What is being asked: Transcribe nothing except the lines below that run from the one with "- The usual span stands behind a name" to the one with "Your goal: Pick", ends included, and do not copy any picture.

====

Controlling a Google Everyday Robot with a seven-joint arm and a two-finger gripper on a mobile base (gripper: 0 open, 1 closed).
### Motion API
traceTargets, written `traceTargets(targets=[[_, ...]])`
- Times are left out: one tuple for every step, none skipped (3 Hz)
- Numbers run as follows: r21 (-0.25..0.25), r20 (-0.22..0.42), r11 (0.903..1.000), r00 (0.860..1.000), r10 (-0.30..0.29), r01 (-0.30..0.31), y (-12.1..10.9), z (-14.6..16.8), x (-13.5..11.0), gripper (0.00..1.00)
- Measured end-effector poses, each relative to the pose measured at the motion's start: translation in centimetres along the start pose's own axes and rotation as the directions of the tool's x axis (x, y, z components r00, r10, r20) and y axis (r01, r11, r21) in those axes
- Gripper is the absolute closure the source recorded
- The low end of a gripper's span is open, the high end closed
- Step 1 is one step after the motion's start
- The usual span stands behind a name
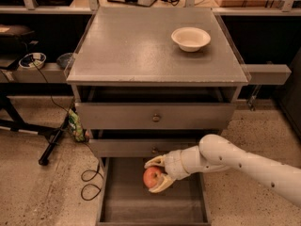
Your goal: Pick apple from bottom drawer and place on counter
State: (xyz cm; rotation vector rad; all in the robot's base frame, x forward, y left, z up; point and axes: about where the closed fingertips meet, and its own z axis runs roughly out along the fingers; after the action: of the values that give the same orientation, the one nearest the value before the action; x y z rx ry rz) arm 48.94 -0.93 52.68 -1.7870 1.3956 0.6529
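Note:
The small red apple (151, 176) sits between the fingers of my gripper (157, 174), which is shut on it and holds it above the floor of the open bottom drawer (127, 201). My white arm (235, 161) reaches in from the right. The drawer is pulled out toward the camera below the two closed drawer fronts. The grey counter (136, 41) is the cabinet's top, well above the gripper.
A shallow white bowl (190, 38) stands on the counter's back right. Two drawer fronts with knobs (155, 118) are above the open drawer. A grey shelf rail (268, 73) runs right of the cabinet. Cables (89, 182) and a stand leg (51, 140) lie on the floor at left.

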Motion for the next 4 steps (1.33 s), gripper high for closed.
traceTargets(targets=[[0.001, 0.052, 0.9998, 0.998, -0.019, 0.019, -1.6, -1.4, -2.8, 1.0], [0.04, 0.075, 0.9966, 0.994, -0.075, 0.073, -3.7, -3.8, -5.8, 1.0], [0.099, 0.073, 0.9861, 0.987, -0.141, 0.133, -6.2, -6.7, -8.7, 1.0], [0.153, 0.051, 0.9701, 0.979, -0.198, 0.188, -8.7, -9.3, -11.1, 1.0]])
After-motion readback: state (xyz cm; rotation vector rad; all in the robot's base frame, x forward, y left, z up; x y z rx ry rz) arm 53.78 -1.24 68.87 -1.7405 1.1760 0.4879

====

Output for this task:
- The usual span stands behind a name
Your goal: Pick apple from bottom drawer and place on counter

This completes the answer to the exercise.